Keempat, cobalah berpuasa sunah. Bisa puasa senin kamis, pertengahan bulan, atau puasa Daud. Puasa itu di samping menjaga kesehatan, sekaligus sarana berhemat di jaman yang semua harga serba melonjak ini.

Yang Kelima, perbanyaklah dzikir kepada-NYA. Sambil berjalan dari rumah ke kampus, daripada mata lirik sana lirik sini banyak aurat bertebaran, lebih baik sambil berdzikir. Perbanyaklah istighfar, mungkin pikiran kita telah habis tersita untuk memikirkan orang yang kita cintai daripada mengingat Allah.

Cukup lima saja ya tips dari saya, masih banyak tips lainnya, mungkin bisa kita bahas di lain waktu. Makanya sering-sering baca blog saya ya :)

O ya, sebenarnya tips di atas saya ambil dari salah satu lagunya Opick, yang ringtonenya menghiasi HP saya,
Obat hati ada lima perkaranya
Yang pertama baca Quran dan maknanya
Yang kedua sholat malam dirikanlah
Yang ketiga berkumpullah dengan orang sholeh
Yang keempat perbanyaklah berpuasa
Yang kelima dzikir malam perpanjanglah

Semoga tulisan di atas bisa kita ambil ibrahnya.
Semoga bisa jadi perenungan diri kita.
Benarkah kita telah mencintai Allah di atas segalanya?
Apakah kita lebih suka membaca sms atau surat dari orang yang kita cintai, daripada membaca Quran.
Apakah kita bahkan hafal kata-kata yang pernah diucapkan orang yang kita cintai, sementara Juz ‘Amma saja tidak hafal.
Apakah kita lebih sering chating dengan orang yang kita cintai, sementara kesempatan ‘chating’ dengan Allah di sepertiga malam terakhir sering kita lewatkan.
Apakah kita lebih sering mengingat-ingat orang yang kita cintai, sementara mengingat Allah jarang kita lakukan.
Apakah kita sering ‘mengemis’ cinta pada orang lain, sementara saat Allah bagi-bagi cinta, justru sering kita tinggalkan.
Nastaghfirullah aladzim….

Sekian dulu ya… lain waktu disambung lagi.

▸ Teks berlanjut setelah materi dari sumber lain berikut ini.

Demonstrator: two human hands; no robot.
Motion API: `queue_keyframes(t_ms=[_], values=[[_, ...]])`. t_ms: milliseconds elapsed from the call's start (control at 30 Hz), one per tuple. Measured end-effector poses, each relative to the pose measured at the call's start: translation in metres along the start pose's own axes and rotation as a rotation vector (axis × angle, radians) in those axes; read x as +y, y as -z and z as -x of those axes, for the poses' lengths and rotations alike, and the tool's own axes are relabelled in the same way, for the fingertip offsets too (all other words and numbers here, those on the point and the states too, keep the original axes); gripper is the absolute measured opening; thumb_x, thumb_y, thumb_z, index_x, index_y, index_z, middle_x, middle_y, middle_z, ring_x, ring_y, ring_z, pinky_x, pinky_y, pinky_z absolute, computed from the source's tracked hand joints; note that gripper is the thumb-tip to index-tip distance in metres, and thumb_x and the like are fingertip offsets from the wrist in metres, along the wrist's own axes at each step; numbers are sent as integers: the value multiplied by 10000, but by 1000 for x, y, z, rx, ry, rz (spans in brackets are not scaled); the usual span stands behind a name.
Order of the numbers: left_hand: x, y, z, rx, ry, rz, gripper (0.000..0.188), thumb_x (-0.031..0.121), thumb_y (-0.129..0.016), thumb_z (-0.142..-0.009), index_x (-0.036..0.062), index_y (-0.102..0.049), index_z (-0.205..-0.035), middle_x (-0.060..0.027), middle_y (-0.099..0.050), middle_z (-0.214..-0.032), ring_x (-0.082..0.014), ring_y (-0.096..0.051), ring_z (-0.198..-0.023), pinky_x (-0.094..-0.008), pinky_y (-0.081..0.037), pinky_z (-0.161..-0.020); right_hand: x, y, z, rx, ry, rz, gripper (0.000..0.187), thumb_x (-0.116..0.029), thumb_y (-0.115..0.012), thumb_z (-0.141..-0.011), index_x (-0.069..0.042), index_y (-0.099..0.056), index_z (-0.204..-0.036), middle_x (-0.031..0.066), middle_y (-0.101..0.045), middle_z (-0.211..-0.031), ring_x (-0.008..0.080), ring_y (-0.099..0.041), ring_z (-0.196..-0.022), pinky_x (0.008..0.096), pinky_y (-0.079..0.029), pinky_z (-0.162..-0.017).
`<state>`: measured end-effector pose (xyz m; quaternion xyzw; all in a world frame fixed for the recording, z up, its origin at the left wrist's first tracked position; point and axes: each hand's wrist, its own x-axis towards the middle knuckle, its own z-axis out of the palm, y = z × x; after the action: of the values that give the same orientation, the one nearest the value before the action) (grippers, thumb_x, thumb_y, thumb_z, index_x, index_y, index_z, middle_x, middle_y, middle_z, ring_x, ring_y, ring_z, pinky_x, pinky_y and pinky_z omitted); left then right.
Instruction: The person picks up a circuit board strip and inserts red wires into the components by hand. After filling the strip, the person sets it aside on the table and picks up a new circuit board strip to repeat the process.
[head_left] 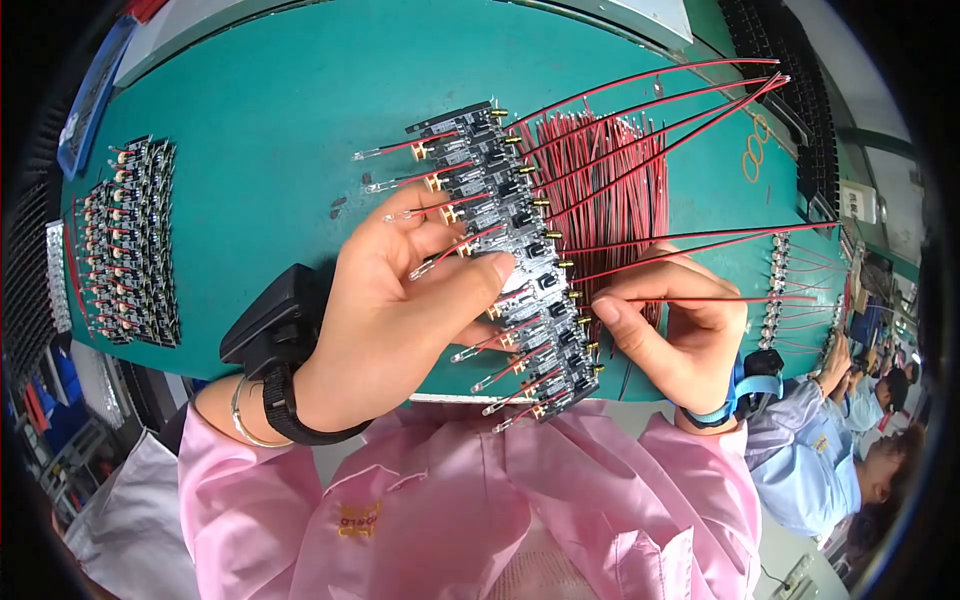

Semoga kita bisa lebih bijak dan dewasa dalam memaknai cinta. Karena ia… begitu indah… Maka sudah seyogyanya dijaga agar tetap tulus, ikhlas, dan suci, semata-mata karena Allah dan untuk Allah. Allahu a’lam.

:: kupersembahkan tulisan ini untuk sahabat-sahabat yang kucintai.